The Cardboard Lover is a 1928 American silent romantic comedy film directed by Robert Z. Leonard and starring Marion Davies, Nils Asther and Jetta Goudal. It was produced by Cosmopolitan Productions and distributed by Metro Goldwyn Mayer.

The film is based on the 1926 play Dans sa candeur naive by Jacques Deval and its 1927 Broadway adaptation, Her Cardboard Lover by Valerie Wyngate and P.G. Wodehouse, with the genders of the main characters switched for the film.

The film survives at the Library of Congress and in the Turner library. It was remade as The Passionate Plumber in 1932 and Her Cardboard Lover in 1942.

==Plot==
A group of young American women/flappers arrives at the Hotel Venitien on the French Riviera. In the hotel lobby, Sally Baxter encounters Monsieur de Segurola, "the famous baritone", and asks him to write something in her autograph album. However, when she reads what he has written, she tears it out. Next, she spots handsome Andre Briault, "the famous tennis champion", and his girlfriend Simone. After Andre drives away, Sally notices Simone and de Segurola making eye contact. (Albine, Andre's valet, does not approve of Simone either.)

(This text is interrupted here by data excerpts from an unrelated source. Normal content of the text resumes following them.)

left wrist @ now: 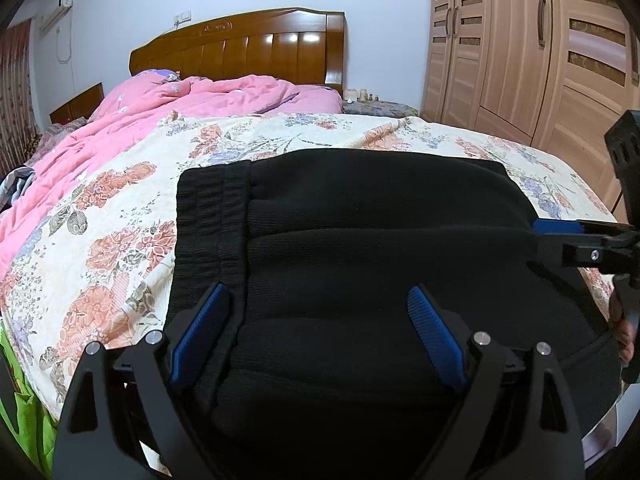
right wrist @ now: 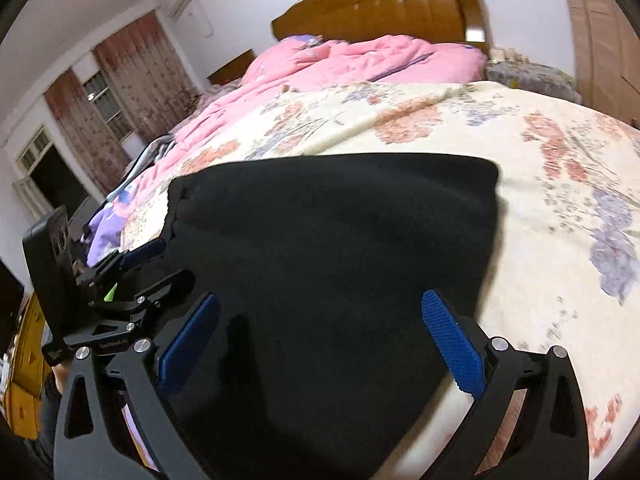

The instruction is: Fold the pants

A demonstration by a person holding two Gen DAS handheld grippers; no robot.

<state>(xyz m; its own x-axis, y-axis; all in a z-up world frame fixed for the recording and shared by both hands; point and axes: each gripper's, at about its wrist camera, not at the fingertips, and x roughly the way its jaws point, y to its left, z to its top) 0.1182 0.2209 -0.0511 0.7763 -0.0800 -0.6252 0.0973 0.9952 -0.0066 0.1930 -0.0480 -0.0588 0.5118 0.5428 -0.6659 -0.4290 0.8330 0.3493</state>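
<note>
Left wrist view looks down the bed, its floral cover spread flat with a rumpled pink quilt heaped toward the wooden headboard. On the near part of the cover lie the black pants, already doubled into a thick, roughly square bundle with the ribbed waistband along its left edge and soft creases running across it. To my eye the folding is late in its course: what remains looks like one more fold or a tidy press. The left tongs hang over the near edge, spread wide, blue pads clear of the cloth and holding nothing. The right tongs hover over the bundle's right side, also spread wide and empty. Next, I judge, each pair must drop to a near corner, pinch through every layer, and carry the edge across evenly, or the stack will slide apart.
</note>
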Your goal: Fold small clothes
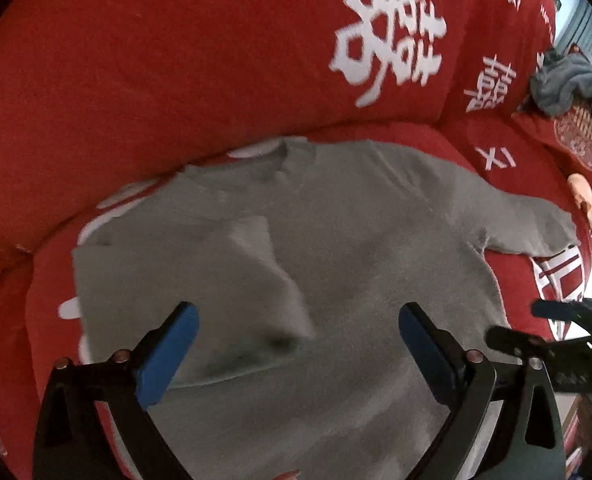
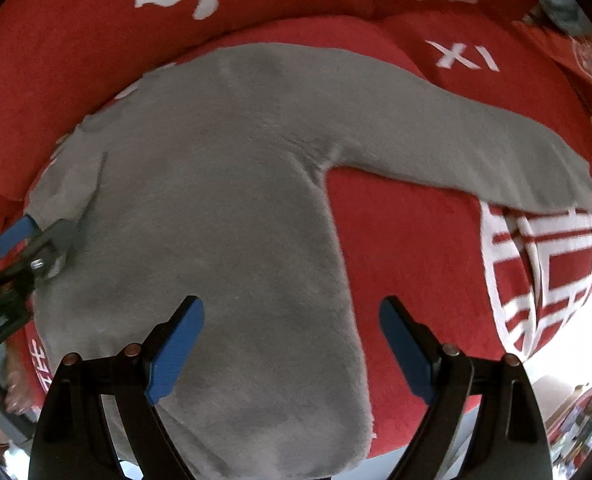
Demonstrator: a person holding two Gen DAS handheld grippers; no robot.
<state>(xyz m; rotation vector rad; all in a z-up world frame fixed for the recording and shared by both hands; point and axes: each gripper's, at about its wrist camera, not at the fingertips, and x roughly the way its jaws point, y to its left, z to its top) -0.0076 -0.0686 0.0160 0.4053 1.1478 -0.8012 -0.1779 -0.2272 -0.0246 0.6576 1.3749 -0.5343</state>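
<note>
Grey long-sleeve knit sweater (image 1: 356,240) flat on red sofa seat (image 2: 408,248), 1 sleeve folded in; left tool (image 1: 298,340) and right tool (image 2: 292,340) both gaping, gripping nothing

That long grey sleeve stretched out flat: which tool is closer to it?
Right. The right tool hovers open over the sweater's hem below the outstretched sleeve; the left tool is open over the folded side.

A red sofa seat (image 2: 416,240) with white characters carries a flat grey sweater (image 2: 216,200).
</note>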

When Andre later telephones Simone, he hears someone singing; Simone claims it is only a phonograph record playing, but then de Segurola coughs. Andre heads over to the hotel to check up on her. She tries to distract him, but Andre spots de Segurola trying to sneak out of her suite, tosses him out into the hall and breaks up with Simone.

The last part is witnessed by Sally. She chases after Andre to get his autograph, but her pen seems to be out of ink. After he leaves, she finds that there is ink after all; unable to get a taxi, she steals a car and follows him to the casino. There, she inadvertently loses 50,000 francs playing baccarat against him, and is asked to pay. She writes on a check that she has no money to speak of, and Andre good-naturedly tears it up.

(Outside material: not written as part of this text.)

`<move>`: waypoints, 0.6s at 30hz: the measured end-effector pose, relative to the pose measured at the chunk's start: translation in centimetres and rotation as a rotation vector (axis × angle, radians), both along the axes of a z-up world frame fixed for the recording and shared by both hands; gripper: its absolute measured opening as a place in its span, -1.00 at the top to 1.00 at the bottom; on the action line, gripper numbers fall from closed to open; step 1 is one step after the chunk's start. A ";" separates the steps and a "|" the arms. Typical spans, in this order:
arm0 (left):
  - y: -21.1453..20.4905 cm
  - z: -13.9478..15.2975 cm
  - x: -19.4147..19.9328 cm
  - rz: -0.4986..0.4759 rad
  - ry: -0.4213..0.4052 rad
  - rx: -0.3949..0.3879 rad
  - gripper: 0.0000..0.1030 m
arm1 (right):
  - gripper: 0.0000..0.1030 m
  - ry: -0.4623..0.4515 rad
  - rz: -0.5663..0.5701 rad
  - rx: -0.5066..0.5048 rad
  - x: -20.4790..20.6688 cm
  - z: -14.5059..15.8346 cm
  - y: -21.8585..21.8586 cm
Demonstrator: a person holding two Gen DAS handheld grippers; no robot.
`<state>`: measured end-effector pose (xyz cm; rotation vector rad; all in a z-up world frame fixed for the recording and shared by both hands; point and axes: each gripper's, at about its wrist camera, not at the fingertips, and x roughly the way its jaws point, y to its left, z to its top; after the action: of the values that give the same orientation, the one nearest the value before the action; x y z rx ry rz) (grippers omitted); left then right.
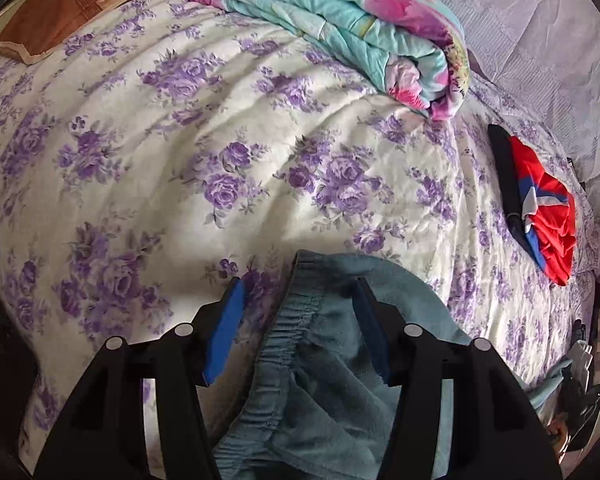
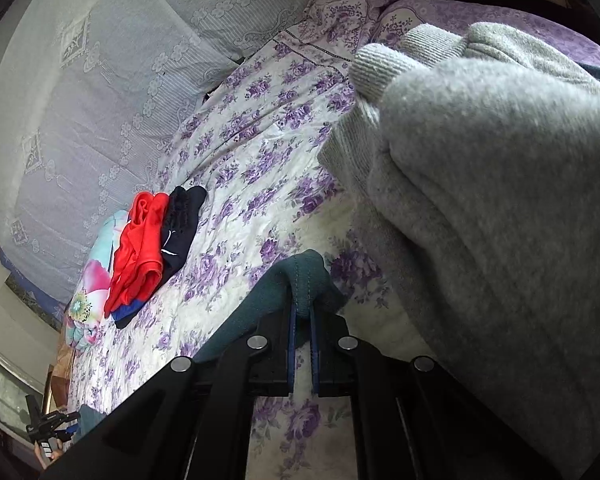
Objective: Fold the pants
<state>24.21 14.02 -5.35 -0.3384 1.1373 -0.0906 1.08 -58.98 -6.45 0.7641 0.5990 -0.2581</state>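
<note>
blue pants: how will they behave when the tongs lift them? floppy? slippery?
Likely floppy: the pants bunch in soft folds between the open left tongs. Probably not slippery: the cloth looks fleecy, and the right tongs pinch a fold that holds. Probably light, though they would sag and trail on the bed.

Soft daylight, heavy fisheye bending

Even, diffuse light is falling on the floral bedspread [image 1: 148, 128], brightest at its middle, while the left gripper [image 1: 300, 300] is casting a faint shadow beneath its fingers. Edges are curving strongly and darkening into black corners. In the right wrist view the near grey garment [image 2: 500, 200] is looking soft and slightly blurred
</note>
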 end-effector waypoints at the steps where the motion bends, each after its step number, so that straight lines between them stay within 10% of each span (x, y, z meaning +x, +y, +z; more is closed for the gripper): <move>1: -0.3 -0.3 0.1 -0.011 -0.002 0.006 -0.03 | 0.88 0.002 -0.001 0.003 0.1 -0.1 0.0; 4: -1.4 0.6 -0.6 -0.031 -0.066 0.067 0.62 | 0.88 0.003 -0.001 0.003 0.1 -0.2 0.0; 14: 1.9 9.0 -2.1 0.116 -0.315 0.014 0.69 | 0.88 -0.058 -0.014 -0.111 0.1 3.6 0.9; 18: 1.9 8.0 1.4 0.157 -0.314 0.037 0.69 | 0.88 0.040 0.029 -0.185 4.7 3.4 1.7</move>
<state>25.58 15.93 2.61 -0.3649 0.7984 0.0158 5.78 -57.26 -3.06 0.5730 0.6144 -0.2981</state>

Then Andre spots Simone, who he is still in love with. Sally suggests that Andre pretending to be in love with someone else might draw a jealous Simone to him. He thinks that is an excellent plan; he chooses Sally, telling her that this is how she can repay her gambling debt. He instructs Sally to never let him be alone with Simone and to not let him weaken. When Simone tries to win him back, he introduces her to his "fiancée", Sally.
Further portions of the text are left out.